Danilo Toninelli (born 2 August 1974) is an Italian politician.

Biography
Toninelli was born in Soresina on 2 August 1974. He graduated in law at the University of Brescia in 1999.

From 1999 to 2001 he was an Officer within the Carabinieri Corps. Before being elected deputy, he worked as a technical inspector for an insurance company until 2013.

Political career
In 2010, Toninelli was candidate for regional councillor with the Five Star Movement in the Lombard regional election, but he was not elected. He was elected Deputy in the 2013 Italian general election and from 7 May 2013 to 20 July 2015 he was Vice-President of the 1st Committee (Constitutional Affairs of the Council Presidency and Interior) of the Chamber of Deputies, while subsequently he became a member of the "Standing Committee of the opinions" and of the council for the regulation of the Chamber.

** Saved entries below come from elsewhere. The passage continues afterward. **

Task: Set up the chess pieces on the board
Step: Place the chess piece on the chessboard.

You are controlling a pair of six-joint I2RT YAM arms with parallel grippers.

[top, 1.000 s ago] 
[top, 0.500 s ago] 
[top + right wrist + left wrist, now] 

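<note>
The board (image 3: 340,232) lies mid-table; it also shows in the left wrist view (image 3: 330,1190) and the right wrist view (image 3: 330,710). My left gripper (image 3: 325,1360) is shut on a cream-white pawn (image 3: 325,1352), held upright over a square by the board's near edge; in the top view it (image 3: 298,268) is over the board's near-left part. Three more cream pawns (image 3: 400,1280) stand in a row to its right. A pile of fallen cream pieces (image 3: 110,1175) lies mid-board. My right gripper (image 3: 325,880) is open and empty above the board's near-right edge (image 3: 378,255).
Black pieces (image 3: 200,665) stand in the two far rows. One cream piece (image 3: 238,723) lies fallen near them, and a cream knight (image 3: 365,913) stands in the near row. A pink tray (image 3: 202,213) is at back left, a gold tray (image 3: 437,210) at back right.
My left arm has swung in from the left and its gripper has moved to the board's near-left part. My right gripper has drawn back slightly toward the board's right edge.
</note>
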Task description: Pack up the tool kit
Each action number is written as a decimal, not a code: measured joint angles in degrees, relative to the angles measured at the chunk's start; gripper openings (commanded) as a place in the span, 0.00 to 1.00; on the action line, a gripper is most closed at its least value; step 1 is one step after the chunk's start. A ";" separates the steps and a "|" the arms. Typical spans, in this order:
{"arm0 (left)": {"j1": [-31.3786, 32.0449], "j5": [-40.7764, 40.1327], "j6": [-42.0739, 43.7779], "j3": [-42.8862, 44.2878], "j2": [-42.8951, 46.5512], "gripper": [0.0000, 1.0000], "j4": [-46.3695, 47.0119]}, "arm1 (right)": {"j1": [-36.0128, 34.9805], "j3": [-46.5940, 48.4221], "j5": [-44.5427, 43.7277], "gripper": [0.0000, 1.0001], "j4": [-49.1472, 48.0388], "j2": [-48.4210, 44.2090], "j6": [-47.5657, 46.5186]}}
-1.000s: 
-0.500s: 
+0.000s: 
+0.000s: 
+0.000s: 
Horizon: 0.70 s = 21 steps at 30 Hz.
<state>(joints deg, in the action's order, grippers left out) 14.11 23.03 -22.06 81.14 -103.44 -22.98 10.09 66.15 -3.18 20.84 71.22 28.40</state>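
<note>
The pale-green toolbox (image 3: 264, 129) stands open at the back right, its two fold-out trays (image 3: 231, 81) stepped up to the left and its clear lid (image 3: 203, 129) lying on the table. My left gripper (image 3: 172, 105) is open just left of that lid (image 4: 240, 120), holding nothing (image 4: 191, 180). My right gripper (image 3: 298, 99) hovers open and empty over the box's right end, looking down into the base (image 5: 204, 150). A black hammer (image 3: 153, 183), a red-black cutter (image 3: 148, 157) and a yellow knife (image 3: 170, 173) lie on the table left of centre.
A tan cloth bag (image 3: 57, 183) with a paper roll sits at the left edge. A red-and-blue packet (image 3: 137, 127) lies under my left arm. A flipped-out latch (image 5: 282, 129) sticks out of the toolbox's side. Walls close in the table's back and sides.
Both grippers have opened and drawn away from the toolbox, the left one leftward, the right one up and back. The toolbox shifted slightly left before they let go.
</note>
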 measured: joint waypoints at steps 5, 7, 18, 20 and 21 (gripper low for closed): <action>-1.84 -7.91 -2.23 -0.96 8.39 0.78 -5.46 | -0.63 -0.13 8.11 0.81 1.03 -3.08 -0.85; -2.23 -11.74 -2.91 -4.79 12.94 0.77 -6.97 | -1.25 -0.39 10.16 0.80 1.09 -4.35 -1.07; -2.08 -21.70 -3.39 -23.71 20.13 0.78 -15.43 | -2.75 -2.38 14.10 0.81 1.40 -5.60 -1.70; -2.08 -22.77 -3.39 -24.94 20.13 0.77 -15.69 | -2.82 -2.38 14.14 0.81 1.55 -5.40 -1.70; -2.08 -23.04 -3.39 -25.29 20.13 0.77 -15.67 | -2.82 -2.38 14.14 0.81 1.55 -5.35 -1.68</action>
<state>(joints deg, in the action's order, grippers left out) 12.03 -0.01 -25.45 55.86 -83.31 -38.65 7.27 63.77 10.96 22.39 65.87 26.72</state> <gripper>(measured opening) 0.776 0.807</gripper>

In the 2018 general election he was elected Senator and on 27 March 2018 he became head of the M5S group in the Senate.

On 1 June 2018 Toninelli was appointed Minister of Infrastructure and Transport of the Conte Cabinet.

Critics and political gaffes

Since the inauguration of the government in June 2018, Toninelli has often been the handle to which the Parliamentary opposition clung to define the Conte Cabinet as "unprepared" and "incompetent".

In September 2018, in the report to the Chambers, Toninelli denounced "pressures" he suffered from "AISCAT" (Italian association of motorway companies and tunnels) not to publish "the motorway concession contracts and all related annexes", with the opposition calling him for better clarity; two days later Toninelli presented the offending documents, which however proved to be issued in months of January and March and addressed to his predecessor, Graziano Delrio.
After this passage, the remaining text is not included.